Photostability of PyoENZ in solution

It was evaluated on 4 mL glass-closed tubes containing 3 mL each of PyoENZ solution at 0.05, 0.1, and 0.5 mg/mL NaOH 0.05 N. The tubes were placed horizontally and irradiated in the Suntest CPS+ solar simulator, respecting the ICH Q1B guidelines (European Medicines Agency). A strong irradiance by the xenon lamp was maintained with light energy of 550 W/m2 during 1 h (i.e. 200 J/cm UVA-visible irradiation).
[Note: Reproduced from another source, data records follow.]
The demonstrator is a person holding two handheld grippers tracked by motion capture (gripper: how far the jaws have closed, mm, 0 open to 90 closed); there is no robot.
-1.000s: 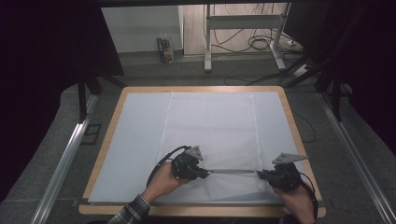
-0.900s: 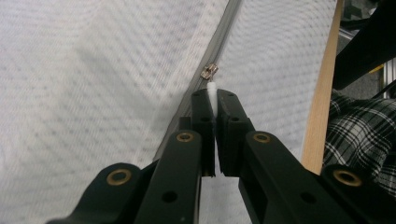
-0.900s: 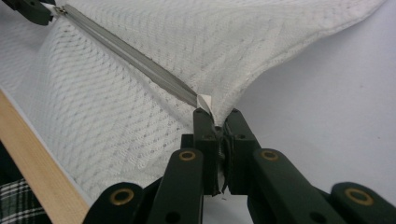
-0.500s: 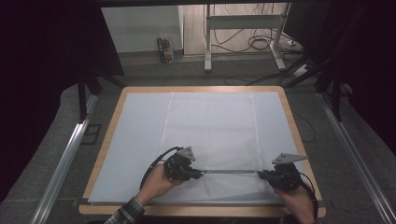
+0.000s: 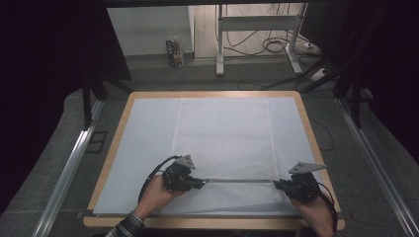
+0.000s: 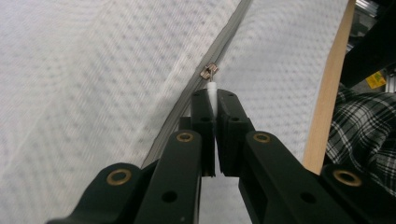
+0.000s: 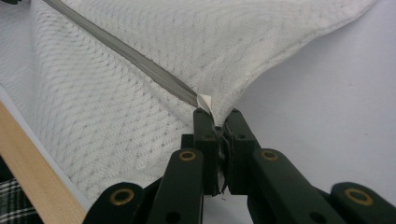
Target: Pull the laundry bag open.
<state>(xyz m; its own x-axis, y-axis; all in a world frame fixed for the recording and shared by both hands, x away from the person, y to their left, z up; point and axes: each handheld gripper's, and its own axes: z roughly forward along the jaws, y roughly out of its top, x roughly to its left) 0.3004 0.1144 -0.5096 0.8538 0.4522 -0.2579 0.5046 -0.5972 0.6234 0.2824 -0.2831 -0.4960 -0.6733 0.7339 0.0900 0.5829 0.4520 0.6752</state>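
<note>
leftward since before, the left tongs (image 6: 214, 116) clamp the white zipper pull (image 6: 212, 88); right tongs (image 7: 217, 122) pinch the dimpled fabric's corner (image 7: 219, 105).

No readable text showing anywhere. The box (image 5: 174, 52) on the floor beyond the counter is carrying blue print, too small to read. The yellow tag (image 6: 376, 80) at the edge of the left gripper view is showing marks, too blurred to make out.
</note>
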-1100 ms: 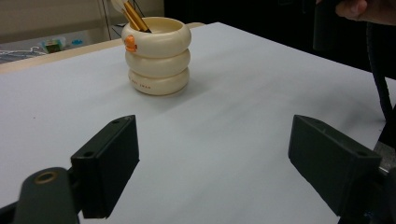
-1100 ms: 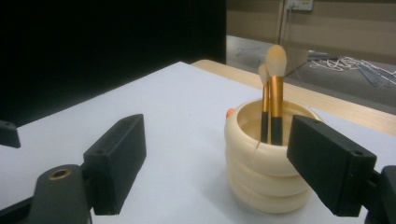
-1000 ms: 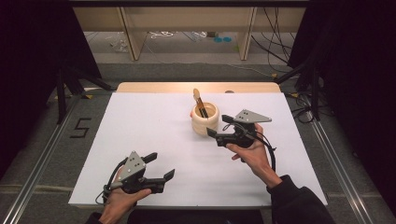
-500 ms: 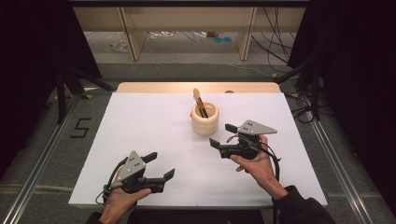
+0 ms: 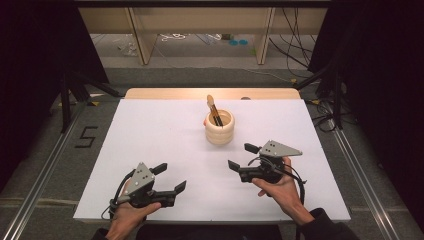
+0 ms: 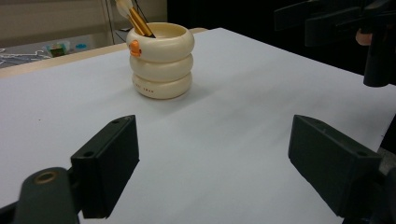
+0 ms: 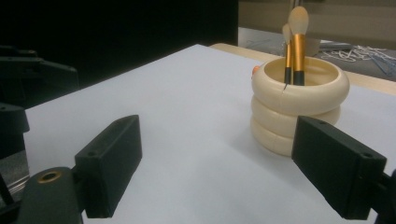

Changes in the polymer structure were monitored by UV-visible spectroscopy from 200 to 700 nm and GPC/SEC (see Fig. 6S), comparatively to non-irradiated samples.

Metabolites identification, pyomelanin monitoring

Phenolic compounds along the three processes were identified by RP-HPLC-DAD and GC-MS according to our previous works33,34,35. To control the pigment formation during the bacterial culture and for optimization of the processes, the black-brown solution was diluted 20 and 50 × in NaOH 0.1 N (qsp 1 mL), respectively, and absorbance (A400 nm) read against the same alkaline reference2.